Sous le thème générique de « journée de réflexion sur la problématique de la femme malienne de l’indépendance à nos jours », « Muso Kunda » a célébré à sa manière et de façon anticipée le 8 mars décrétée par l’ONU Journée internationale de la femme depuis 100 ans.

Des sous-thèmes comme « bilan de la lutte pour l’émancipation des femmes : forces et faiblesses », « la voix des jeunes filles » et « femmes et valeurs culturelles » ont été débattus. « Muso Kunda », selon sa présidente fondatrice, veut marquer de son sceau les 50 ans du Mali et de la plupart des pays africains en choisissant comme date la Journée internationale de la femme pour faire une introspection de la marche des femmes maliennes.

Mme Bintou Sanankoua, historienne et ex-député, a ouvert le bal avec le bilan de la lutte de la femme de 1960 à 2010 en dégageant les forces et faiblesses. Selon elle, le 8 mars est le symbole de la lutte des femmes depuis le 19e siècle pour l’amélioration de leurs conditions de travail et l’acquisition du droit de vote.

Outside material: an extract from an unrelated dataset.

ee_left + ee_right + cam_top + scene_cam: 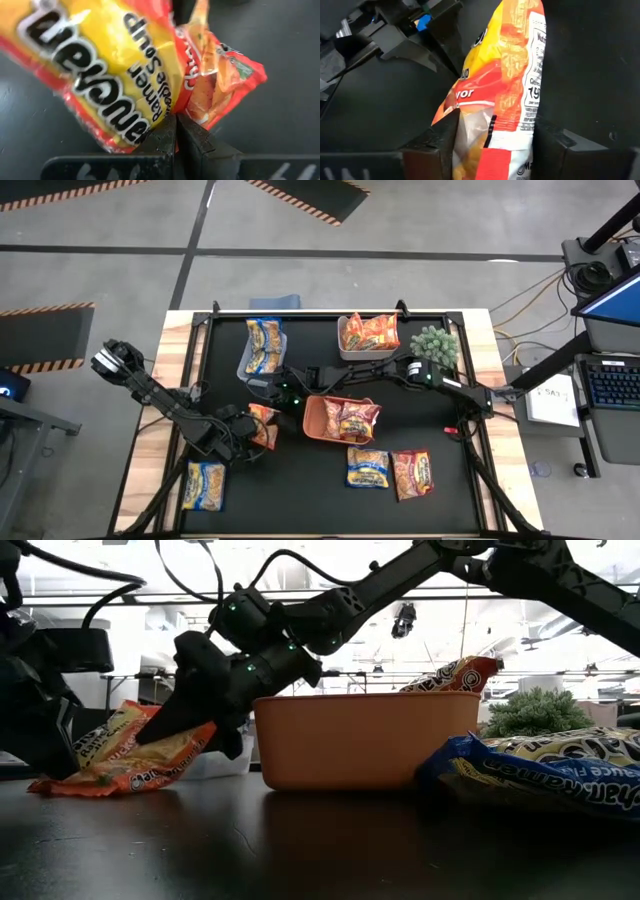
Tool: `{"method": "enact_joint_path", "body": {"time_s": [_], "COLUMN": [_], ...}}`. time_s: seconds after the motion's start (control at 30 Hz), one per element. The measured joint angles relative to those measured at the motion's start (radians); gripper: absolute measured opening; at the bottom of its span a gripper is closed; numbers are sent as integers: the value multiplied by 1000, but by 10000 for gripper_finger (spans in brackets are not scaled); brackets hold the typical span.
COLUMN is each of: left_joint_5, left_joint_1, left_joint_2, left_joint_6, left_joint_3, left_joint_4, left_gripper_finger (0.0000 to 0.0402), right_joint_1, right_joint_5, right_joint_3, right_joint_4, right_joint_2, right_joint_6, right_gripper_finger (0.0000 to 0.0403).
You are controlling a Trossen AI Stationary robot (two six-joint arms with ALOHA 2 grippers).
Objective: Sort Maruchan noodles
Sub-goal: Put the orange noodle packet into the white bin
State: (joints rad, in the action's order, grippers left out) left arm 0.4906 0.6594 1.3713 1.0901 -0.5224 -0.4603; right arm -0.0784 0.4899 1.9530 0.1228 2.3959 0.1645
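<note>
At the far left of the high view a blue-and-yellow packet lies flat near the table's front edge, untouched, and just beside and above it the left gripper is pinched fully closed on the crimped edge of an orange packet, which the low view shows lifted at one end with its other end resting on the black mat. The right gripper reaches in from the opposite side, and its wrist view shows its fingers straddling the same orange packet, partly closed around it; whether they already bear on the film I cannot tell. That is the main risk: with both grippers on one slippery packet, pulling apart before one lets go could tear the seal or crush the noodles, and a release by the left before the right has a firm hold would drop it back to the mat. To the right, the orange bin already holds a packet and sits close to the right arm's forearm, so a careless swing could nudge it. Behind stand the clear bin with blue packets and the white bin with orange-red ones; farther right, two loose packets and the small plant could be swept by the arm.
</note>
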Motion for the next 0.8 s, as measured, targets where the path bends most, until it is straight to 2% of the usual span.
{"method": "enact_joint_path", "body": {"time_s": [0.23,0.47,0.57,0.8], "left_joint_5": [-2,17,104,394], "left_joint_1": [0,3,5,5], "left_joint_2": [-40,-149,-206,-322], "left_joint_6": [-81,-108,-177,-502], "left_joint_3": [-51,-145,-198,-313], "left_joint_4": [-53,-286,-343,-328], "left_gripper_finger": [0,0,0,0], "right_joint_1": [-8,-23,-32,-70], "right_joint_5": [19,16,16,7], "right_joint_3": [0,0,0,1], "right_joint_4": [22,56,72,175], "right_joint_2": [-5,-32,-53,-143], "right_joint_6": [-1,-9,-12,-27], "right_gripper_finger": [160,158,157,157]}}
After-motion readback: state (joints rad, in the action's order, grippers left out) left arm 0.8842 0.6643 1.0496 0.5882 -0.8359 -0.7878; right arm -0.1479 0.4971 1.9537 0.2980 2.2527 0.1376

La Journée internationale de la femme, à ses dires, est née à Copenhague au cours d’une rencontre internationale en 1910. La date du 8 mars a été initiée plus tard en Allemagne pour commémorer la journée de façon unitaire à l’échelle planétaire. Au Mali, en 2009, les femmes représentent 50,14 %, a estimé Mme Sanankoua avant d’affirmer que « depuis 50 ans, la situation de la femme malienne ne cesse de s’améliorer ».

La lutte des femmes sous la Ire République a été marquée par les femmes qui voulaient s’émanciper et celles dites engagées dans la lutte d’indépendance. Les premières sont lettrées et connaissent leurs droits et ont été de ce fait brimées par des mutations abusives. Les secondes sont des analphabètes et absentes à des postes de décision.

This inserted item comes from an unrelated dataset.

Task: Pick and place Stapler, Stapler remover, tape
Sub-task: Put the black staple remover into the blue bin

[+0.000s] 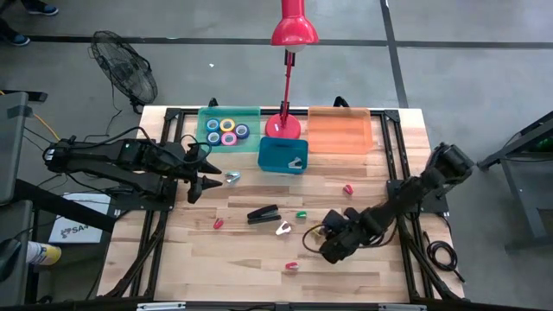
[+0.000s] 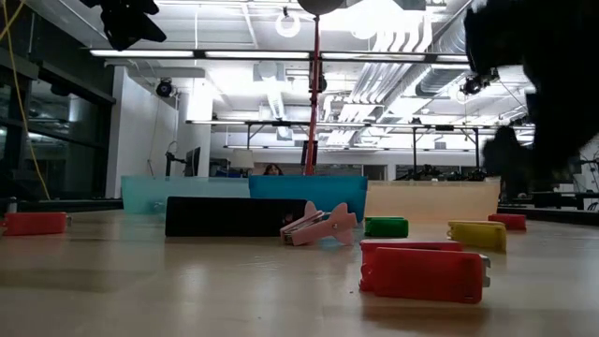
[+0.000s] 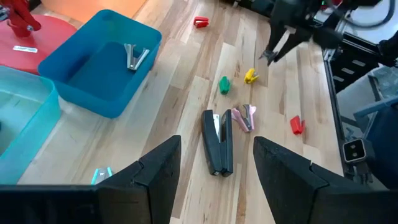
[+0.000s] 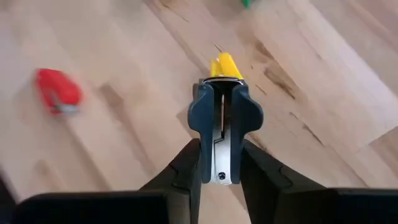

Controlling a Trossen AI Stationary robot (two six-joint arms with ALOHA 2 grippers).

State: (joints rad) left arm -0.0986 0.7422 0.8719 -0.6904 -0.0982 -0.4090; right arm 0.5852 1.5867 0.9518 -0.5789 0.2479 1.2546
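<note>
The right gripper [image 4: 221,93] was low over the wooden table [image 1: 363,268], its fingers pressed together, pinching a small yellow stapler remover [image 4: 225,66]. The left gripper [image 1: 197,181] hung spread wide near the blue plastic bin [image 1: 282,155]. The long black stapler [image 1: 263,213] lay mid-table beside a pink stapler remover [image 1: 283,229]. The coloured tape rolls [image 1: 227,131] sat in the teal tray [image 1: 246,113].

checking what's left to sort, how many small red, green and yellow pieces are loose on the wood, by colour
red pieces: 3
green piece: 1
yellow piece: 1
total: 5
</note>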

L’historienne a pris pour repère la réforme de 1962 dans l’enseignement comme point de départ de la libération de la femme malienne. Celle-ci n’avait pas le droit d’étudier au-delà du BEPC. L’adoption du code du mariage et de la tutelle a aussi libéré la femme de toutes les pratiques dégradantes comme les répudiations dans un mariage.

La période du coup d’État de 1968 à la transition de 1991, marque un autre tournant décisif dans la marche des femmes. Selon Mme Bintou Sanankoua, l’arrivée des militaires en 1968 a vu la suspension des activités des organisations féminines. Celles-ci ne trouveront leur salut que dans la création d’une commission technique qui a abouti à la mise en place de l’UNFM en 1974.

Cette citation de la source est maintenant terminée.